>>6787407 lb
DF's husband is in Israel this week.
http://archive.is/O6AJE
https://www.haaretz.com/israel-news/.premium-dianne-feinstein-s-billionaire-husband-and-his-love-affair-with-israel-1.7391006
Dianne Feinstein’s Billionaire Husband and His Love Affair With Israel
In a straight-talking conversation with Haaretz, Richard Blum refers to BDS as ‘bullshit’ and calls the Israeli prime minister a ‘jerk’
Judy Maltz
Jun 18, 2019 5:32 PM
Richard C. Blum, the super-wealthy American investment banker and international do-gooder, gushes when you get him on the subject of Israel.
“I love the country,” he says. “How can you not?”
It is no accident that Israel was the first place he chose outside of the United States to host one of his centers for fighting global poverty, which was the reason for his visit to the Holy Land this week.
His fixation on all the good Israel has to offer the world might surprise those who know his wife: For almost 40 years Blum has been married to California Democrat Dianne Feinstein, currently the longest-serving woman in the U.S. Senate and an outspoken critic of this Israeli government. It is his second marriage and her third.
Just a few months ago, Feinstein and Bernie Sanders came out strongly against legislation that would penalize boycotts against Israel. “While we do not support the boycott, divestment and sanctions movement, we remain resolved to our constitutional oath to defend the right of every American to express their views peacefully without fear of actual punishment by the government,” they wrote in a letter to Senate leaders.
Asked for his own views on BDS, her husband gets right to the point. “It’s bullshit,” he says. “I’m in favor of helping good people wherever they are who are trying to do good in the world. So I don’t care about all that stuff. I really don’t.”

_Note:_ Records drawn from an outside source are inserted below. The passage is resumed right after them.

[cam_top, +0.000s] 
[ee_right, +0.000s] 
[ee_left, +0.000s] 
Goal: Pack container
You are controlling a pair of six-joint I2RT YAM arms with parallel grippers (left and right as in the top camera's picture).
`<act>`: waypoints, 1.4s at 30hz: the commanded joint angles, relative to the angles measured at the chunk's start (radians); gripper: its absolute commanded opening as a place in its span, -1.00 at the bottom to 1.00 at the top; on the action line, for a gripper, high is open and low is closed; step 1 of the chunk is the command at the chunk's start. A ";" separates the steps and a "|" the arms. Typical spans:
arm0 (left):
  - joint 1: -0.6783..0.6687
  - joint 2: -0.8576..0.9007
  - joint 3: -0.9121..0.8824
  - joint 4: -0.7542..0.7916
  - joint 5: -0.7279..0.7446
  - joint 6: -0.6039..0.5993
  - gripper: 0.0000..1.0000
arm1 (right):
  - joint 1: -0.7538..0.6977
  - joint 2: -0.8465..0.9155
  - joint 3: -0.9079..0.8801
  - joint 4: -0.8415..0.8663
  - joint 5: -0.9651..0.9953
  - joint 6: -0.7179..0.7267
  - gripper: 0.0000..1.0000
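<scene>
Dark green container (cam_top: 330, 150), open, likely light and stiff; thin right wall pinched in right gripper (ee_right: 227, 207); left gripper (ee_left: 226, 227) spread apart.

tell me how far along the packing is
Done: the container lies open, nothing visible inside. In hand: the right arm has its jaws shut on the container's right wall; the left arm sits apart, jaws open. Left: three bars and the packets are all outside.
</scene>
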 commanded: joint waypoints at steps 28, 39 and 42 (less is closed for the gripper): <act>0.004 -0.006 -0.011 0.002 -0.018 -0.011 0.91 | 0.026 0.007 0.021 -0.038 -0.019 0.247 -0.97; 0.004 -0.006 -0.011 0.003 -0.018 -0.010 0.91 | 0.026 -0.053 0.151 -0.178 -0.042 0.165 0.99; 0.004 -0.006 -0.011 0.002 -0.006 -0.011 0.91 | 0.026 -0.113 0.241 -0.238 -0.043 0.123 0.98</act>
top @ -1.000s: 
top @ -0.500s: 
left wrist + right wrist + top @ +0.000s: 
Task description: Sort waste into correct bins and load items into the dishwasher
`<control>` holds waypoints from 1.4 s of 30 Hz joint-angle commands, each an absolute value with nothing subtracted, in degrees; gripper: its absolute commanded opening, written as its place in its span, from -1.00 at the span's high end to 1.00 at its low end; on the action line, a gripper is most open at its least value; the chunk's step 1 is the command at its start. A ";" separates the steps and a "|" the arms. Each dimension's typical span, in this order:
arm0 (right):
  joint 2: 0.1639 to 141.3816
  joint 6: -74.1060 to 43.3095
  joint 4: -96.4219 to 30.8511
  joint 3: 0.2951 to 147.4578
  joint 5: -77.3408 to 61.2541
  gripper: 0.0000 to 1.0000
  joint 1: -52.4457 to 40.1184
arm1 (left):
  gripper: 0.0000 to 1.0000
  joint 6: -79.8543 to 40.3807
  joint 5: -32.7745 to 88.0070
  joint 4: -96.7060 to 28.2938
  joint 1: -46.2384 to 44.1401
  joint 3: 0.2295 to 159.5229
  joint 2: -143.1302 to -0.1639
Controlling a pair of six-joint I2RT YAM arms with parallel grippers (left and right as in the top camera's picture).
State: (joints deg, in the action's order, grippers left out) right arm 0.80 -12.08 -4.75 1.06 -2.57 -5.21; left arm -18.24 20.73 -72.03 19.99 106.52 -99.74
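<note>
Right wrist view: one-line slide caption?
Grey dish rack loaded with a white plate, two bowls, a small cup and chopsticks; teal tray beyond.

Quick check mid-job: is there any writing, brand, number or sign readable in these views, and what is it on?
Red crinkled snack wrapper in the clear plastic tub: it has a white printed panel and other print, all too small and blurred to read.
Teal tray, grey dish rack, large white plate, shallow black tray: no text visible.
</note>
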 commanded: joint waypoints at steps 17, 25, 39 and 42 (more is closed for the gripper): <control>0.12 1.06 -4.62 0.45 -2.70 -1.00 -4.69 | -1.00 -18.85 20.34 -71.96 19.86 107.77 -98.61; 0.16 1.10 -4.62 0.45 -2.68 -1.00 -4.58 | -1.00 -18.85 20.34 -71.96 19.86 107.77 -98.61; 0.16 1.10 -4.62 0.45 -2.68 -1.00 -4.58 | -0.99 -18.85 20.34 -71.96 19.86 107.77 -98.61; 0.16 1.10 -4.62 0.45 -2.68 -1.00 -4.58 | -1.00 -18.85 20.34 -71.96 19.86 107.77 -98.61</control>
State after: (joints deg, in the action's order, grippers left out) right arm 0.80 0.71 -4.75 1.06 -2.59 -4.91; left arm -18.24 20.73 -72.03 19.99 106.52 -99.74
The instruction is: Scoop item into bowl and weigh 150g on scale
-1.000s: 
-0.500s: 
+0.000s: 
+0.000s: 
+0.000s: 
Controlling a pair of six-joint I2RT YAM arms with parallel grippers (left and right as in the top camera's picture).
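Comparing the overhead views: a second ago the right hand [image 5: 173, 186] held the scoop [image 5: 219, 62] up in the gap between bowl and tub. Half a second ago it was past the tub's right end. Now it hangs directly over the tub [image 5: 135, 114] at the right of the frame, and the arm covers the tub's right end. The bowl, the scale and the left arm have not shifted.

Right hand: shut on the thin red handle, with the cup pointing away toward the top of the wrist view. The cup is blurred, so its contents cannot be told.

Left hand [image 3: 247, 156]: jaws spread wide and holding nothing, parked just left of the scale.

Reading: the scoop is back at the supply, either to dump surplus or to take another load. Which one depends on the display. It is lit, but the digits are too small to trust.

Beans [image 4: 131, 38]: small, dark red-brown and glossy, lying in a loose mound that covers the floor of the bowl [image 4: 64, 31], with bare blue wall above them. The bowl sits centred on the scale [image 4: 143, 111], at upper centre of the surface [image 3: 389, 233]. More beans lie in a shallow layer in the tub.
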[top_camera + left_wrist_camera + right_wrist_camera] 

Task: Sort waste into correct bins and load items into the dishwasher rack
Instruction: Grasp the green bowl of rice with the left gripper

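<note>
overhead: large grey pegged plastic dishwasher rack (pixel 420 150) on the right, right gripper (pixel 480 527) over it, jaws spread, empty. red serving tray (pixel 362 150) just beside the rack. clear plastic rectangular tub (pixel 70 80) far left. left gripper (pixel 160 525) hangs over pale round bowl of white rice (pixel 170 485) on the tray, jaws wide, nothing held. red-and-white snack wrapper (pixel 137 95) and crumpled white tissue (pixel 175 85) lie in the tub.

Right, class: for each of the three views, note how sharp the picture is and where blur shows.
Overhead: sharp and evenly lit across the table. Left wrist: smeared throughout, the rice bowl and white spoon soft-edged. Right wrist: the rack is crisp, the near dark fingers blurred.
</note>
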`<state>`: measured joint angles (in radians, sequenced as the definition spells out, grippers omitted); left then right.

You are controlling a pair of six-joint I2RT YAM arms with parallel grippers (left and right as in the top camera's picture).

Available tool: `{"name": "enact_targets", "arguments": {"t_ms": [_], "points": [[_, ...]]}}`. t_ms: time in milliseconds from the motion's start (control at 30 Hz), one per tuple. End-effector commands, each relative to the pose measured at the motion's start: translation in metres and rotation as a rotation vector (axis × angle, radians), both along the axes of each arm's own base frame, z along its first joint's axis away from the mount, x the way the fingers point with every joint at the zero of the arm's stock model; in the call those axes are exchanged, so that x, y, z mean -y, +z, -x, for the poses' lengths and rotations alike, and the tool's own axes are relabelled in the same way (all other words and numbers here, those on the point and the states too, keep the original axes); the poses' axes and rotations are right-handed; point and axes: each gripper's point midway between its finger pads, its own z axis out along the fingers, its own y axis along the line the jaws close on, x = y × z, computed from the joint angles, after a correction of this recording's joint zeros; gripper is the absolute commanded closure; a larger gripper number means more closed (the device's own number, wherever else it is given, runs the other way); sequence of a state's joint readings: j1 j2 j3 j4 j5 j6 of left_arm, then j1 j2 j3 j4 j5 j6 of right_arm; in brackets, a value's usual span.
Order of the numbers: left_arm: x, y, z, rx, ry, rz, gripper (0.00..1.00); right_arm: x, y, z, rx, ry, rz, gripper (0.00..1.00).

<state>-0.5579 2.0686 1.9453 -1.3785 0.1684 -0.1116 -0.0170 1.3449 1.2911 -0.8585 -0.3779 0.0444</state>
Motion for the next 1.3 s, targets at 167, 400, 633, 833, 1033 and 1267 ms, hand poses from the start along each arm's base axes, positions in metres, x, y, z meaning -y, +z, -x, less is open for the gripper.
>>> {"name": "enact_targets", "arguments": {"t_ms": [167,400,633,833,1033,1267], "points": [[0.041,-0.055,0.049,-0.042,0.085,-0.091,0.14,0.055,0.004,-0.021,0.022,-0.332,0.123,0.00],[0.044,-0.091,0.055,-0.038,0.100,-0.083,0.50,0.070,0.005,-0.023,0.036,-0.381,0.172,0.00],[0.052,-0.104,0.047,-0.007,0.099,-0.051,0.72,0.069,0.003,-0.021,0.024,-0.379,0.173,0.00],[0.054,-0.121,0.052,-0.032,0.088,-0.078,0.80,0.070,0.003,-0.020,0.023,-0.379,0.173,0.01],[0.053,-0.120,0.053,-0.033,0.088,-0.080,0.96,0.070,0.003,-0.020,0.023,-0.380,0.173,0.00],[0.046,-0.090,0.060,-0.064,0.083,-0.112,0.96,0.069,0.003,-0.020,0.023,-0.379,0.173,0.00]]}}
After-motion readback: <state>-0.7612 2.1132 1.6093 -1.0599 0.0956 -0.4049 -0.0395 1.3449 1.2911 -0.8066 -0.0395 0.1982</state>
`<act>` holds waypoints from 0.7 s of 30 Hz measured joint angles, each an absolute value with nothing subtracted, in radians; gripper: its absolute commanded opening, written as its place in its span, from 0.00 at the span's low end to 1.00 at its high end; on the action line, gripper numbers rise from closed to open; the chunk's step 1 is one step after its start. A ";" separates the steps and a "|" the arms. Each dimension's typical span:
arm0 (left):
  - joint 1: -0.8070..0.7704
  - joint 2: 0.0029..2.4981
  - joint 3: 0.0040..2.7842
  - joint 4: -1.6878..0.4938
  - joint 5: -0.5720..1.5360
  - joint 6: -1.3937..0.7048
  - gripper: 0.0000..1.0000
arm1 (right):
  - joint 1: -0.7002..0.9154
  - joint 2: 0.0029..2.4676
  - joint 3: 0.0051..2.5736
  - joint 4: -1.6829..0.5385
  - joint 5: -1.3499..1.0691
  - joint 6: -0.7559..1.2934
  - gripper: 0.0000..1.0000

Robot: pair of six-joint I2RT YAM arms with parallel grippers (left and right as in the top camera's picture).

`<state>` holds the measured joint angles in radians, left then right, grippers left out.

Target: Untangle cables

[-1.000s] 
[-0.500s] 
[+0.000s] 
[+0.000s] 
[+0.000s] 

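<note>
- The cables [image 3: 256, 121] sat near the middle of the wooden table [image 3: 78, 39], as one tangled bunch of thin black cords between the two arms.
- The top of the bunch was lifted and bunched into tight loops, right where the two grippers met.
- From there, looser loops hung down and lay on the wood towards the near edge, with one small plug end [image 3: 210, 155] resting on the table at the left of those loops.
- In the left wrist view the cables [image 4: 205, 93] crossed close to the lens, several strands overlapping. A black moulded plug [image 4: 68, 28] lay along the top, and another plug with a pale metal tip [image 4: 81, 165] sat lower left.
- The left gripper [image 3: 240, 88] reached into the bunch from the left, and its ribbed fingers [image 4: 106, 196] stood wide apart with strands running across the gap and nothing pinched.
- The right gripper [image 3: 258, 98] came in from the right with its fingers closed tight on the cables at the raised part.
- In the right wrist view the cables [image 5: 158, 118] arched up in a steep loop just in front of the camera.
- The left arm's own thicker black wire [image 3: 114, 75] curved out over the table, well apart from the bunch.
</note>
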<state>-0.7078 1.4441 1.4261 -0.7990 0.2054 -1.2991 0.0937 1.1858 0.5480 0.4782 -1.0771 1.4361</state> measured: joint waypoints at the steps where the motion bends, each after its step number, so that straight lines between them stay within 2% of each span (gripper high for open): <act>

Blum, 83, was breaking for lunch just a few hours after landing in Israel on his private plane, gearing up for a jam-packed week of meetings and site visits. The Blum Lab for Developing Economies — a partnership with the Milken Innovation Center at the Jerusalem Institute for Policy Research — was officially launched two years ago. Blum is in town to meet with the first cohort of seven international fellows at the center, almost all of them from Africa. The fellows spend 10 months in Israel working on projects designed to help resolve problems in their homelands, utilizing technologies developed in Israel.
Sen. Dianne Feinstein (Democrat of California) at a Senate Judiciary Committee meeting on Capitol Hill in Washington, June 11, 2019.
Sen. Dianne Feinstein (Democrat of California) at a Senate Judiciary Committee meeting on Capitol Hill in Washington, June 11, 2019.Pablo Martinez Monsivais/AP
“I’m delighted to be part of this,” says Blum, revealing that he has pledged about $2 million to the Jerusalem-based center.
The first such center was established about 10 years ago at the University of California Berkeley. The aim was to encourage students and faculty to brainstorm ways for solving global poverty and other problems endemic to the developing world. Since then, centers have sprouted up at virtually every campus in the University of California system, which is the largest in the United States.
The ‘Jewish daughter’
Blum, whose net worth is estimated at $1 billion, developed a passion for the subject when he first encountered poverty as a young man trekking through Nepal (he even attempted to climb Mount Everest with Sir Edmund Hillary in 1981).
Much of his philanthropic work focuses on Asia and is channeled through an organization he founded, the American Himalayan Foundation. He counts among his close friends the Dalai Lama — whom he brought to Israel in the 1990s — and former U.S. President Jimmy Carter, who wrote the forward to his 2016 autobiography, “An Accident of Geography: Compassion, Innovation, and the Fight Against Poverty.”
Although he has visited Israeli about “six or seven times,” Blum reveals that it is his daughter who deserves credit for his newfound fascination with the country. “She’s the reason I’m here,” he says, pointing to Annette Blum, his eldest of three daughters who is joining him for lunch at a popular beachside eatery in Tel Aviv. Annette, whose mother was his first wife, is the only one of his children involved in his philanthropic activities.
“She said to me, ‘Why don’t we open one of the centers in Israel?’ and I said to her, ‘Why not?’” he recounts.